What is wrong with Missouri that they should send a bum like
Todd Akin to Congress? Are that
many folk in the “show-me” state that dense?
It hurts me even to ask that question, since some of my
nearest-and-dearest live in Missouri.
I’m feeling for them right now.
Don’t want to even bring the subject up of this would-be senator of
theirs.
Todd Akin, in case you missed the news, was recently asked
in a television interview whether he was against abortion in cases of
rape. His immediate answer was to
argue that “if it's a legitimate rape, the female body has ways to try to shut
that whole thing down.”
Get your mind around that one. A legitimate rape. Won’t bother to ask how many
classifications of rape this guy runs around with. (Fellow-Republican Ryan uses the term forced rape – as opposed, maybe, to the nice kind.) It would seem he’s trying to
distinguish between unwanted assaults and cases in which women tell you they
were raped when they actually weren’t.
Like how many of those have you experienced lately? As Ilyse Hogue points out in The
Nation, we need to be aware of what’s
behind the very concept of a “forced” or a “legitimate” rape – the fact that
there is another kind. Statutory
rape, for example. If we only
punish “forced” rape, then thirteen-year-olds seduced by their twenty-year-old
boyfriends cannot get medically treated and the crime goes unpunished.

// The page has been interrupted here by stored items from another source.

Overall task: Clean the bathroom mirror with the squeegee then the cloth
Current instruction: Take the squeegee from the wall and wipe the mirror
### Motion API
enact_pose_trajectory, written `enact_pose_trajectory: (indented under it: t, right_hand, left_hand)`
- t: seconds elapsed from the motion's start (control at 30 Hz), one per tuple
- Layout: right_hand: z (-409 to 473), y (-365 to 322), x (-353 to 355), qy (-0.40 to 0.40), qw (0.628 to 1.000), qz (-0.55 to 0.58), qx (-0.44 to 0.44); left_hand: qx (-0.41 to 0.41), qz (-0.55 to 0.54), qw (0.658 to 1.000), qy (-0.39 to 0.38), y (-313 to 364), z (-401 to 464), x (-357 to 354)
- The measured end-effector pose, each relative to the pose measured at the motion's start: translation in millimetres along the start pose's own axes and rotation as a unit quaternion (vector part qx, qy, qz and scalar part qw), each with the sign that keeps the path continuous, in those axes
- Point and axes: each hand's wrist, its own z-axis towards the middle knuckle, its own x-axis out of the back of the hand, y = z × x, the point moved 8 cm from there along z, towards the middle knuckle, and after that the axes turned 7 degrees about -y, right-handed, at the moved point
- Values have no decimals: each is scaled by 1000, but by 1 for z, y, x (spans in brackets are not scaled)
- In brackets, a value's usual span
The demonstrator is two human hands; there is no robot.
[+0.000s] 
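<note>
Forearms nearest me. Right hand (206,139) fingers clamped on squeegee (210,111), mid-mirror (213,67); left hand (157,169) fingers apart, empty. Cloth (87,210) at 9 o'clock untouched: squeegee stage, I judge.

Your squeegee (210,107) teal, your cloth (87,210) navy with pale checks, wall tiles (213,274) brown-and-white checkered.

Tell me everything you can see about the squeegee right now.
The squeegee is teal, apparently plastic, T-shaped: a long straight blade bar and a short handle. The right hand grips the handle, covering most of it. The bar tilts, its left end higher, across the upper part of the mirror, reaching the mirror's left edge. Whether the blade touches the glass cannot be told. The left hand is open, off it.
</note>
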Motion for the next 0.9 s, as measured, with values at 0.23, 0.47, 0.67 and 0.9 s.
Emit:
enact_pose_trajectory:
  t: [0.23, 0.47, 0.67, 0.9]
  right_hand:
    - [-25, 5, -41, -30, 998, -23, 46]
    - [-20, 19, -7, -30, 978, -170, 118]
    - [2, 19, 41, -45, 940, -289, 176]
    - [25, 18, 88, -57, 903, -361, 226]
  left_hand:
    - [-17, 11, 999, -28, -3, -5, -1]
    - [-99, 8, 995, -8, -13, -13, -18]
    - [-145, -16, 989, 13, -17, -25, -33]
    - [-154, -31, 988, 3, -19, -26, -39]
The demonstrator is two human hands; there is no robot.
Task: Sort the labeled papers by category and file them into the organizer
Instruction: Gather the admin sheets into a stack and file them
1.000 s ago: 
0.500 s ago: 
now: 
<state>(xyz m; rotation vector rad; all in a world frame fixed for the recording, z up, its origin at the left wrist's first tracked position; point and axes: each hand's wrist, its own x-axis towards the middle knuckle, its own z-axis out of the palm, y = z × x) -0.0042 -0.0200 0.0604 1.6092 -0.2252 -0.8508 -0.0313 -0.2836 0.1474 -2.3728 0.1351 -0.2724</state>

Then there’s the body-shutting-down business. Close your eyes and think of England,
ladies. It’ll all be over in a
minute or two and we can get back to more pleasant things – no need to make a
big deal out of this.
How in the name of heaven does this man’s mind work?
No need to panic.
The body shuts down.
So there’s no rape?
The guy gets asked a question about abortion and misses the
point that it’s also a question about rape. He minimizes the abortion part and ignores the rape part
entirely.
You know why, of course. If you are driven by a right-wing absolutist ideology in
which you commit to the idea that all life is sacred from the moment of
conception, this is the outcome.
Akin isn’t mad. He’s
following an ideology the Roman Catholic hierarchy and most evangelical
born-agains among us push day and night to its only logical conclusion. He is mainstream America – what
mainstream America has become, that is.
This man Akin is a rotten son of a bitch, in my opinion, for
inflicting this ideology on women (and through women to the men who care for
them as well, remember), an ideology that encapsulates – if not the abstract we
know as evil – a patriarchal mind control notion straight out of the Middle
Ages that leads to misery and needless untold suffering.
The man has a master’s degree in religion. A Master of Divinity degree from
Covenant Theological Seminary in St. Louis. He has an A-rating from the National Rifle
Association. He opposes stem
cell research. Last Thursday at
the Missouri State Fair in Sedalia, he said he didn’t think the federal
government should fund school lunches. He’s against the morning after
pill.
Why am I not surprised he’s a master of religion?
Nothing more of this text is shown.